Tuesday, March 18, 2008
"We All Breathe the Same Air"
"Our generation's greatest challenges---in environment, demography, poverty and global politics--are also our most exciting opportunity. Ours is the generation that can end extreme poverty, turn the tide against climate change and head off a massive, thoughtless and irreversible extinction of other species. Ours is the generation that can, and must, solve the unresolved conundrum of combining economic well-being with environmental sustainability. We will need science, technology and professionalism, but most of all we will need to subdue our fears and cynicism.
John F. Kennedy reminded us that peace will come by recognizing our common wealth. "If we can not end now our differences, at least we can help make the world safe for diversity. For, in the final analysis, our most basic common link is that we all inhabit this small planet. We all breathe the same air. We all cherish our children's future. And we are all mortal."
Jeffry Sachs, TIME, March 24, 2008
Friday, March 14, 2008
Worlds Apart
“I know the color of that blood; it is arterial blood. I cannot be deceived in that color. That drop of blood is my death warrant. I must die.”
The British poet, John Keats, trained as a physician, gave himself this accurate prognosis in 1820 after an episode of hemoptysis (coughing blood). He realized he had contracted tuberculosis. He died soon afterward at the age of 25.
The New England Journal of Medicine, March 13, 2008, has two lead articles regarding tuberculosis. The articles are about tuberculosis in Africa and India. Below are key comments and figures from these articles mixed in with statistics regarding Haiti’s current epidemic of tuberculosis.
Tuberculosis is a terrible disease. Who ever called it “consumption” was right. People get trapped in their tiny little bodies and are unable to provide for themselves or their families. They are indeed consumed by their illness.
Tuberculosis is also highly contagious and can be spread just by talking with someone with active tuberculosis. Children are very susceptible to this disease.
Tuberculosis ruins people, families, and society.
The bottom line that needs to be stated early is that tuberculosis is preventable, treatable, and a disease of poverty. And their have been curative medications available for over 50 years.

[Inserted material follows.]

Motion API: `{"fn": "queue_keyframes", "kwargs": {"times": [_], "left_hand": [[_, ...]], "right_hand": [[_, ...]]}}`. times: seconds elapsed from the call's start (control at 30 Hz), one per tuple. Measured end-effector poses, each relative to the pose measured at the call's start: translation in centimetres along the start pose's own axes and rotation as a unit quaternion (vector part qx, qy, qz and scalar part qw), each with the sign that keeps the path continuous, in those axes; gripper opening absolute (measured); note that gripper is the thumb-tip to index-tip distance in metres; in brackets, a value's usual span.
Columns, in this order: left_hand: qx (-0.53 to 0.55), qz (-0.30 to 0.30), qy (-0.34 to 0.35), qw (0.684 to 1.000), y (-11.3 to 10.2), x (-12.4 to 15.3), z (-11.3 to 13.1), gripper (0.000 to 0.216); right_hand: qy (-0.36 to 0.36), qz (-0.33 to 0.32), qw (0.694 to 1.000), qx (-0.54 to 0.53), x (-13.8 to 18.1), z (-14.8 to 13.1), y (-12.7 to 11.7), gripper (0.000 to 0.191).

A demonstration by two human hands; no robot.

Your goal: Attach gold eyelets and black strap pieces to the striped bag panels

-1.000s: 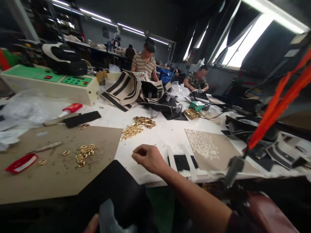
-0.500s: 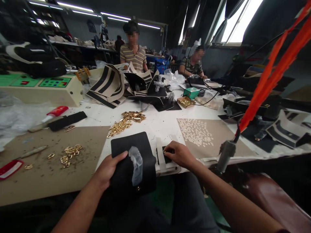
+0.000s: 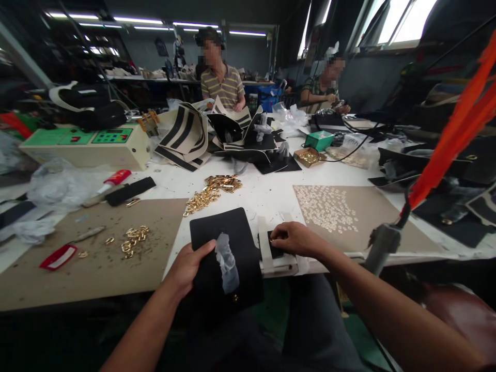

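My left hand (image 3: 186, 266) is closed on the left side of a black leather-like panel (image 3: 248, 237), thumb on top and fingers beneath. The panel is tilted at the table's front edge. A crumpled strip of clear plastic (image 3: 228, 263) lies on its face, with a small gold fitting (image 3: 235, 298) near its lower end. Fingertips pinched, my right hand (image 3: 290, 237) is over a small black pad (image 3: 274, 249) at the table edge. A small gold-coloured piece (image 3: 272, 239) glints at those fingertips; its shape is mostly hidden. Pale tape (image 3: 265, 243) runs beside the pad.
Gold buckles and rings (image 3: 211, 194) lie in a pile beyond the panel. Brown card (image 3: 163, 217) at left carries more rings and a red-handled tool (image 3: 58, 257). Pale washers (image 3: 329, 209) cover a card at right. An orange strip (image 3: 453, 139) hangs at right. Two people sit opposite.
The view has swung left, so everything sits further right. Both hands keep their grips and nearly the same places. The person opposite has turned their head; the one at right has raised their hands.
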State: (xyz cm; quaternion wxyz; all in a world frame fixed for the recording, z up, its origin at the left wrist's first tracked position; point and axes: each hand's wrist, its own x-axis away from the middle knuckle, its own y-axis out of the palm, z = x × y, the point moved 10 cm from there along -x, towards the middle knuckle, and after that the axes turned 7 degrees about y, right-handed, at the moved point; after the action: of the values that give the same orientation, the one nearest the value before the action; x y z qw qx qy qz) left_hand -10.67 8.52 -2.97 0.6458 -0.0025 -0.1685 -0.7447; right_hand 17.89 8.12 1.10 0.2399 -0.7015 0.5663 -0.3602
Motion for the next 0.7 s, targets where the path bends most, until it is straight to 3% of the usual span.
{"fn": "queue_keyframes", "kwargs": {"times": [0.43, 0.6, 0.7], "left_hand": [[-0.012, -0.021, 0.015, 1.0, -0.1, 0.1, -0.1, 0.046], [-0.01, -0.035, 0.027, 0.999, -0.2, 0.0, -0.2, 0.047], [-0.013, -0.034, 0.023, 0.999, -0.2, 0.1, -0.3, 0.048]], "right_hand": [[0.004, 0.043, 0.998, 0.051, 0.7, 0.0, 0.7, 0.017], [-0.043, 0.018, 0.998, 0.031, 0.5, -0.3, 0.9, 0.022], [-0.067, 0.037, 0.997, 0.03, 0.6, -0.1, 1.0, 0.021]]}}
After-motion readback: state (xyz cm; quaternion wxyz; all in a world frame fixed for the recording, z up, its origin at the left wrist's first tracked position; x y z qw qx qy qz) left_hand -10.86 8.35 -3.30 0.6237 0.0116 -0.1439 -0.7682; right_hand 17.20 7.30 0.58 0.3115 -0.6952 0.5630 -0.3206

So here is the depressing news regarding tuberculosis:
1. Africa is facing the worst tuberculosis epidemic since the advent of the antibiotic era. Africa, home to 11% of the world’s population, carries 29% of the global burden of tuberculosis cases and 34% of related deaths. More than half a million people die each year from tuberculosis in Africa.
2. During the 1990’s tuberculosis killed more people worldwide than in any other decade in history. Tuberculosis medications have been available since the 1950’s.
3. The average incidence (all new cases per 100,000 population) of tuberculosis in African counties more than doubled between 1990 and 2005, from 149 to 343. This is in contrast to the stable or declining rates in most other regions of the world.
4. The estimated incidence of tuberculosis in Haiti in 2004 was 306. And I don’t really believe this number. My guess is that tuberculosis is vastly underreported in Haiti.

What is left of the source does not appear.